Estamos em Outubro e é verão
Lembro-me dum homem a cantar
what a wonderful world

Sonho acordada, sorrio sozinha
Afinal o mundo todo inteiro

Não resiste ao verão tardio.

29/09/2010

Sete


7 gatas vadias, em 7 ruas esconsas, escondem 7 sardinhas.
Todas as 7 miam desafios ao dia que passa e para todas as 7, o sol se põe indiferente.

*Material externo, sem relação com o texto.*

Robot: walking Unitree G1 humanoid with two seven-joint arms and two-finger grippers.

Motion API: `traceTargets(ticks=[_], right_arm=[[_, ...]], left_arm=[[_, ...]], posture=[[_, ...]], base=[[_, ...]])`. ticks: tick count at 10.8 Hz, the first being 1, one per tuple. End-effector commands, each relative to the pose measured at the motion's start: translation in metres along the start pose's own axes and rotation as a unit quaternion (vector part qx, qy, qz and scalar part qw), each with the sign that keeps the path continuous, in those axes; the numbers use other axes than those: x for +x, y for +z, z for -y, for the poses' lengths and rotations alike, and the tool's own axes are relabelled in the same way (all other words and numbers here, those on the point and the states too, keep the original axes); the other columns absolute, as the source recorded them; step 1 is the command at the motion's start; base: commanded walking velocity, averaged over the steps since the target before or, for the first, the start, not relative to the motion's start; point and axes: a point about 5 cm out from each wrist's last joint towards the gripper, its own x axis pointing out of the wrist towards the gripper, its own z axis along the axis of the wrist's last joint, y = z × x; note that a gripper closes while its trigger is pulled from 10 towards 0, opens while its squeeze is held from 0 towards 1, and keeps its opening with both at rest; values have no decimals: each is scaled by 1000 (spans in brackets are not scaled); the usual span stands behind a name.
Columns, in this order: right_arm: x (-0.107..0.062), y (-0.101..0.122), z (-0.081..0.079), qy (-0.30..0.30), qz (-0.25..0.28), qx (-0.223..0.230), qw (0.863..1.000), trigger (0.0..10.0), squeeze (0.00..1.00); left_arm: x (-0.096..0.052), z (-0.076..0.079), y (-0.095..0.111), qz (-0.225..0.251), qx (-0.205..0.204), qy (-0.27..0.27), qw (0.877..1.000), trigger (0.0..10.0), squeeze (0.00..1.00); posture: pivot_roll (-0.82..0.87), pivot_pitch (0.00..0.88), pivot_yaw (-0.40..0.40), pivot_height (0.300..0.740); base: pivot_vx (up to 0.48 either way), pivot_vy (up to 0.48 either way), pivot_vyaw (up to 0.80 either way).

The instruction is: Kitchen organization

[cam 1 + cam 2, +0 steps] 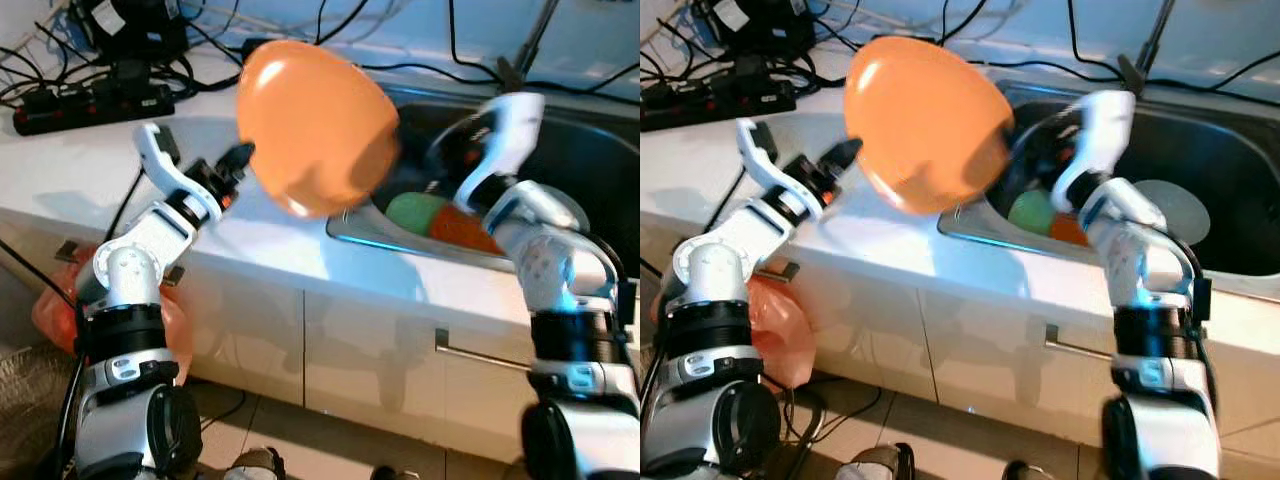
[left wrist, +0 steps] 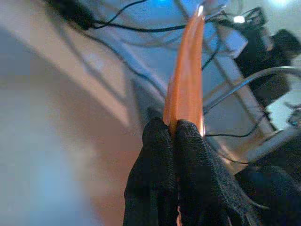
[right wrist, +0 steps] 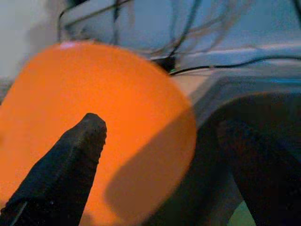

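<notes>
From the head views, the left gripper (image 1: 240, 160) pinches the rim of an orange plate (image 1: 315, 125), held tilted in the air above the counter edge (image 1: 260, 240) beside the sink (image 1: 600, 170). In the left wrist view its fingers (image 2: 188, 160) clamp the plate's thin edge. In the right wrist view the right gripper (image 3: 164, 169) is spread wide, the plate just ahead of its fingers.

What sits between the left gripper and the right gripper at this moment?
The orange plate, tilted above the counter edge by the sink. The left gripper pinches its rim, seen edge-on in the left wrist view; the right gripper is open beside the plate's other side.
</notes>
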Motion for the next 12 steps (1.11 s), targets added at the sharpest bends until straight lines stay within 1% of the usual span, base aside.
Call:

Uma é amarela, outra castanha. Uma tem pintas, outra tem riscas; há uma que tem pantufas, outra que não tem bigode e há uma que tem, na ponta da cauda, um tufo espetado. Uma tem pelos compridos e finos, outra tem-nos grossos e curtos; uma tem manchas negras de pelo lustroso e há outra que tem feridas peladas. Há uma a quem faltam unhas e há outra a quem faltam dentes, uma terceira que é coxa. Há mais diferenças, tantas!
Mas todas miam. Todas têm consigo a capacidade de criar o futuro, quer o tenham concretizado quer não; e todas têm, numa rua estreita, 1 sardinha escondida. Não necessariamente para si.

Há 7 carros velozes, em 7 estradas diferentes. Só há um destino, para as 7 gatas vadias.

Mas as sardinhas, ah! As sardinhas têm todas destinos diferentes.
Uma foi comida pelos filhos, outra pelos pais e uma outra ainda por formigas. Houve uma que deu alento a uma outra gata vadia, outra foi devorada por um cão necessitado. E uma foi roubada por quem não precisava.

E há uma que permanece escondida, à espera da sua necessidade.

21/03/2010

Por-do-sol

Foi bonito o adormecer do sol ontem.

Depois chamaram-me e a beleza desvaneceu-se. Devagar.

01/03/2010

Dia de Festa


Ontem foi dia de festa. Mas não para as rosas, para elas não há dias de festa.

A casa chia com a prolongada morte das rosas. Agoniam silenciosamente nas jarras cumprindo o seu destino, pois foi para isso que foram criadas.

Coitadas das rosas, é tão alegremente colorida a sua morte.